Tarrow also argues that when a collective action is supported by "dense social networks and connective structures," the ostensibly weaker participants in the collective action can sustain their activities against a more powerful opponent. While Tarrow is unsure of whether Putnam's social capital is a necessary condition for collective action, both authors speak of networks as being necessary for collective action. And Tarrow warns that without some formal organization and hierarchy "movements frequently fade away or dissipate their energies," reinforcing the importance of formal, hierarchical organizations.

In Power in Movement: Social Movements and Contentious Politics, Tarrow suggests that the conditions of a political and social environment influence the likelihood of and possibilities for contentious collective action, as "changes in political opportunities and constraints create the most important incentives for initiating new phases of contention." Steven Livingston follows a similar line of theory introduced by Bryan D. Jones and Frank R. Baumgartner in discussing the conditions of political change, arguing that "bursts of rapid and often unpredictable policy change punctuate the patterns of relatively long-term policy equilibria." In "Networks of Outrage and Hope" Manuel Castells argues that movements are "usually triggered by a spark of indignation related to a specific event or to a peak of disgust with the actions of the rulers." (2012, p. 224). Castells makes the case for the importance and relevance of new technologies as a tool for organizing action. Networks are created in multiple ways, resulting in online and offline actions. Groups that are repressed or angry, use digital networks to find each other and create and consolidate their connections: "Enthusiastic networked individuals, having overcome fear, are transformed into a conscious collective actor." (219) His work focuses on the outrage that protesters have generally used as a catalyst for movements throughout history: "[Social movements] usually stem from a crisis of living conditions that makes everyday life unbearable for most people. They are prompted by a deep distrust of the political institutions managing society. The combination of a degradation of the material conditions of life and of a crisis of legitimacy of the rulers in charge with the conduct of public affairs induces people to take matters into their own hands, engaging in collective action outside the prescribed institutional channels, to defend their demands and, eventually, to change the rulers and even the rules shaping their lives." Others suggest that when the costs—the relative amounts of time, money or effort required—of information and collaboration are low due to an area's "information abundance" or the affordances of information and communication technologies, collective action will be more likely to occur and more capable of occurring on a large scale.

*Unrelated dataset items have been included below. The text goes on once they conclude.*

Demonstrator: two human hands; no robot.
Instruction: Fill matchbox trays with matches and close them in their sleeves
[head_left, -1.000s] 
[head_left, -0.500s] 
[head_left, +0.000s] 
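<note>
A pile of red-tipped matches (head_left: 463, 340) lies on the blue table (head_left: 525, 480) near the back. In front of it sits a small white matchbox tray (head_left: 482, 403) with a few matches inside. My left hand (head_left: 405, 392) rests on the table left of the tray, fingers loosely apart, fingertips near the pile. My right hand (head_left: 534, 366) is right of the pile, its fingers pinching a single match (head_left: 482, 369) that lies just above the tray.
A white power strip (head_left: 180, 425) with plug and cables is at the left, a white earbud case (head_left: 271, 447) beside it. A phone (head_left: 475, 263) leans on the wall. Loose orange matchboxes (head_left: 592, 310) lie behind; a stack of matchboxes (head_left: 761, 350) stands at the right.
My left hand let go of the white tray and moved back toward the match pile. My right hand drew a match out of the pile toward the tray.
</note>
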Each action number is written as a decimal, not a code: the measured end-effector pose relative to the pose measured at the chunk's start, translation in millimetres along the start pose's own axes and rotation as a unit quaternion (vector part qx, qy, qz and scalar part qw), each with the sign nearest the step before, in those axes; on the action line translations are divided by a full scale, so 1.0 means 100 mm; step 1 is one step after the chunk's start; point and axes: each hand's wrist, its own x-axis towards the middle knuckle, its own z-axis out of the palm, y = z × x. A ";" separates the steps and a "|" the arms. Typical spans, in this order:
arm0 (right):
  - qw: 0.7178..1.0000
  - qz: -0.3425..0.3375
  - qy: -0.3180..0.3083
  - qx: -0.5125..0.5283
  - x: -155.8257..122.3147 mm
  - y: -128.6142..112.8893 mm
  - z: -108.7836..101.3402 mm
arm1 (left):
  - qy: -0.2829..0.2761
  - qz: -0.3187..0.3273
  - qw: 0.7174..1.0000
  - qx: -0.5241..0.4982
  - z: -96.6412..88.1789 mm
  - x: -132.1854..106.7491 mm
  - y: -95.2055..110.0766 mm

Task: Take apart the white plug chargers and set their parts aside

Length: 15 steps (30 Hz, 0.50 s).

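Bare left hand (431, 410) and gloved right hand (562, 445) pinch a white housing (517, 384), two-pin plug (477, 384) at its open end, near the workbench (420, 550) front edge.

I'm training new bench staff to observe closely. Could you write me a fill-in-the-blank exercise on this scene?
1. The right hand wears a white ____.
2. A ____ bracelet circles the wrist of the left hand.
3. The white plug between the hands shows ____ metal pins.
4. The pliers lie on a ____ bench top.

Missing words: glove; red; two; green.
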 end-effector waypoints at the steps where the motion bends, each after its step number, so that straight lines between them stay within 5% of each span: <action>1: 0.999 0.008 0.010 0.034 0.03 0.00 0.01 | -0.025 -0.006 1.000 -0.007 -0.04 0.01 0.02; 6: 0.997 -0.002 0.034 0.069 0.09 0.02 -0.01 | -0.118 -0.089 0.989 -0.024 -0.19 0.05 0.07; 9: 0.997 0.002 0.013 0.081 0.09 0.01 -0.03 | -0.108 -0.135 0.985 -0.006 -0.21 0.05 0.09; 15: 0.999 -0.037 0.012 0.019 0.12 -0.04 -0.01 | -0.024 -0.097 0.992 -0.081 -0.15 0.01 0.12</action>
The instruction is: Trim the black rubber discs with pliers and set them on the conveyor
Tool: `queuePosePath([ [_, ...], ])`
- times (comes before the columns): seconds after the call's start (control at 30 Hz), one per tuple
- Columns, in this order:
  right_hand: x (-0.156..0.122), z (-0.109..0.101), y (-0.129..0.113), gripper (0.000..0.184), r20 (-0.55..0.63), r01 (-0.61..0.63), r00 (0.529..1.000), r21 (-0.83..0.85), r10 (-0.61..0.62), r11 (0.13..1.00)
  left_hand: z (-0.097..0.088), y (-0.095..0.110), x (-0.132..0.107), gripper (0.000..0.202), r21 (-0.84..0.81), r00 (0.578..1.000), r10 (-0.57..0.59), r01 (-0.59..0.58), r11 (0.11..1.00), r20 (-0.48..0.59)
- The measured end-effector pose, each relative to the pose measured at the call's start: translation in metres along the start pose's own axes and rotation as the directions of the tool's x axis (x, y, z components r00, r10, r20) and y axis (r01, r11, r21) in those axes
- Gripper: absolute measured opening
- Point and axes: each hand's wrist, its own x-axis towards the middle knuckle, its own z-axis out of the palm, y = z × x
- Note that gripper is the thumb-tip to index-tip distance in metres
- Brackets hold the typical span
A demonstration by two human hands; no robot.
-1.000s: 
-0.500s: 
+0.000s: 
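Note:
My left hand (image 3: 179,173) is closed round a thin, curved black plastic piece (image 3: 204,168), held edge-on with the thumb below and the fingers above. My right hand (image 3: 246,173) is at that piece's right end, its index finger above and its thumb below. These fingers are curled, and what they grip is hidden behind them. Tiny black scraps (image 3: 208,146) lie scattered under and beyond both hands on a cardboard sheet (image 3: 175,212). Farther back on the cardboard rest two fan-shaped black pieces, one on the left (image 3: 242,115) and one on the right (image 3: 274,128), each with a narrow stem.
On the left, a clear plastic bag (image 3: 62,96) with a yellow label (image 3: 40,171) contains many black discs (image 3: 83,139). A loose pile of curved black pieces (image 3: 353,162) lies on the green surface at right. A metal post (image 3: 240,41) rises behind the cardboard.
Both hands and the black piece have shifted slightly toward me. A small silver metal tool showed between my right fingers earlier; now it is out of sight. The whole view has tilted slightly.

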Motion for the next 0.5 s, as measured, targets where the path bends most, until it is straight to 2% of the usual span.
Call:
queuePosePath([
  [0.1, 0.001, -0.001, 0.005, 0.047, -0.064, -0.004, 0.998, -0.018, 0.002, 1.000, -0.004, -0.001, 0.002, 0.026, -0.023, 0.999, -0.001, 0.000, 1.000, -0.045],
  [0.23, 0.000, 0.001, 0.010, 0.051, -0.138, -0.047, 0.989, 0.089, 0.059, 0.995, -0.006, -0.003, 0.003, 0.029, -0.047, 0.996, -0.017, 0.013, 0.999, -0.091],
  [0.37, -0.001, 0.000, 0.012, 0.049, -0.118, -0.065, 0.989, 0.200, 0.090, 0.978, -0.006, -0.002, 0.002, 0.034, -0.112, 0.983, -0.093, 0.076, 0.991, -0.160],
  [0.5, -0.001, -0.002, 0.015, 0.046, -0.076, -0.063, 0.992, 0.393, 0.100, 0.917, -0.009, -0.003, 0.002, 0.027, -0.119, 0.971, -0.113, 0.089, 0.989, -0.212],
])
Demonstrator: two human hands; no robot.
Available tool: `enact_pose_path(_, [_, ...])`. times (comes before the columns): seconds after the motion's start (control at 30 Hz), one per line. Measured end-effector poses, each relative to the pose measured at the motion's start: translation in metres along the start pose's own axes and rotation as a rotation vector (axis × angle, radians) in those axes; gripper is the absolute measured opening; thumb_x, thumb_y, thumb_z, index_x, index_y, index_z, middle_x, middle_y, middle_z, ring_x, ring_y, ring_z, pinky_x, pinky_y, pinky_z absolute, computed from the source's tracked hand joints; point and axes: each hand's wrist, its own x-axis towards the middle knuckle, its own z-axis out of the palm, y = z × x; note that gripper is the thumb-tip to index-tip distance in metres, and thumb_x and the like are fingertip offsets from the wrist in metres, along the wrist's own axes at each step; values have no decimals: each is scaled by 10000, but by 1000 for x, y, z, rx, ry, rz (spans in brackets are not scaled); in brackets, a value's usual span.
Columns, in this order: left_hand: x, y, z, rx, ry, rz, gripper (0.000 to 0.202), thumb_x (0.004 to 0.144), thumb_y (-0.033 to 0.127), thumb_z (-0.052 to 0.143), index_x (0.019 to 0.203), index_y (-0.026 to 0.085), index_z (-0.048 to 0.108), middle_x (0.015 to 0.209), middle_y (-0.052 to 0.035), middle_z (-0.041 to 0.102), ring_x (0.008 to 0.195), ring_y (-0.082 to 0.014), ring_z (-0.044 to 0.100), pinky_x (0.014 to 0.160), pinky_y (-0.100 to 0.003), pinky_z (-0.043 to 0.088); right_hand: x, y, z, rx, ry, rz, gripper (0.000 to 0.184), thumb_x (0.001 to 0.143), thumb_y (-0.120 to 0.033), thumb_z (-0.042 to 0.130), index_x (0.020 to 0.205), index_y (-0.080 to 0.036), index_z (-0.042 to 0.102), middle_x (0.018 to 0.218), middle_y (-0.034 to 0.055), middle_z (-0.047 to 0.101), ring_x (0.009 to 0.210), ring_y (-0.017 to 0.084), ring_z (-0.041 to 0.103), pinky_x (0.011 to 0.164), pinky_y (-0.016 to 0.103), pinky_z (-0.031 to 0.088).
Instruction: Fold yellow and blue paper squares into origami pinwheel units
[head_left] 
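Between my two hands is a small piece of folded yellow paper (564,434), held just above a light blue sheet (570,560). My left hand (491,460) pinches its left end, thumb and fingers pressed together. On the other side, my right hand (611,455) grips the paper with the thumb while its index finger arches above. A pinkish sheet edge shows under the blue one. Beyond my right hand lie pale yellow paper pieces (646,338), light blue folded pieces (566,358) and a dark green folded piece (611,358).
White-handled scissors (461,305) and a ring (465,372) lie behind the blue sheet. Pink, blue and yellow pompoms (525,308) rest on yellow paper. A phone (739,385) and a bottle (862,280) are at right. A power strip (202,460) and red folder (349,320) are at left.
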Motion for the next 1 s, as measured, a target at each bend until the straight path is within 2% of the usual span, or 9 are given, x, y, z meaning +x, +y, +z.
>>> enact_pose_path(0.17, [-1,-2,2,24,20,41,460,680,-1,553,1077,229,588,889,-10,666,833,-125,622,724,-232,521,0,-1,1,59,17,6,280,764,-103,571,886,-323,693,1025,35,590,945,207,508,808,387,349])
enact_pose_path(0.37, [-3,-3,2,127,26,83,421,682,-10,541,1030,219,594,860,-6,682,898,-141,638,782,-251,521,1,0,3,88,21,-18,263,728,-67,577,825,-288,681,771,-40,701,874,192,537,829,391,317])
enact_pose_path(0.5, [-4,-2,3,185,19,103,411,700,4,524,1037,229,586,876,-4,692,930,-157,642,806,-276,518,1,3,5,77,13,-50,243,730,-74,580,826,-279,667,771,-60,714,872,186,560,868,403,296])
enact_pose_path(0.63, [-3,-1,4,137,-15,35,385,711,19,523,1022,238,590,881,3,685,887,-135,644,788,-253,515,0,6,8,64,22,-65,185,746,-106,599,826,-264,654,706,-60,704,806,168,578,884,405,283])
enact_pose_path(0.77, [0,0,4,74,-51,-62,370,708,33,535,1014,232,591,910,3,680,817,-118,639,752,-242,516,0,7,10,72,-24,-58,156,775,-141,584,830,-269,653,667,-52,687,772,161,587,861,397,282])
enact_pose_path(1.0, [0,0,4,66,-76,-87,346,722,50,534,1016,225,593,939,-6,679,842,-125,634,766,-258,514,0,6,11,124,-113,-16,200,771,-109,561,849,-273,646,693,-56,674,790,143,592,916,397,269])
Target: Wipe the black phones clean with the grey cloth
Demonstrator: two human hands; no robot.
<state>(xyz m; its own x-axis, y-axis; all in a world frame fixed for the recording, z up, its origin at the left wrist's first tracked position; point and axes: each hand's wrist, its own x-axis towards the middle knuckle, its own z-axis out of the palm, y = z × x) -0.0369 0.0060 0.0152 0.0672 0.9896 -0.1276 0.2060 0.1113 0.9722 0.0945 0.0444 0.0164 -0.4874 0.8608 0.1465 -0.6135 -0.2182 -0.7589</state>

Castells further argues that this sense of outrage stems from individuals reacting against the networks of power that have come to fail them. In the case of Iceland, he writes, "Their outrage from the realization that the democratic institutions did not represent the interests of citizens because the political class had become a self-reproducing cast that was catering to the interests of the financial elite and to the preservation of their monopoly over the state" (Castells, p. 42, 2012.) Here, the organizations and institutions meant to provide, in a sense, for the well-being of the individuals have failed in their mission, and the people (Icelanders) need to look elsewhere if they are going to have their grievances rectified. These individuals may operate in the "networked space," where existing distributions of power among networks can be challenged or altered, a concept Castells further examines in his other work. It is in this space where individuals and fellow grievance-holders can connect with one another and create a larger social movement.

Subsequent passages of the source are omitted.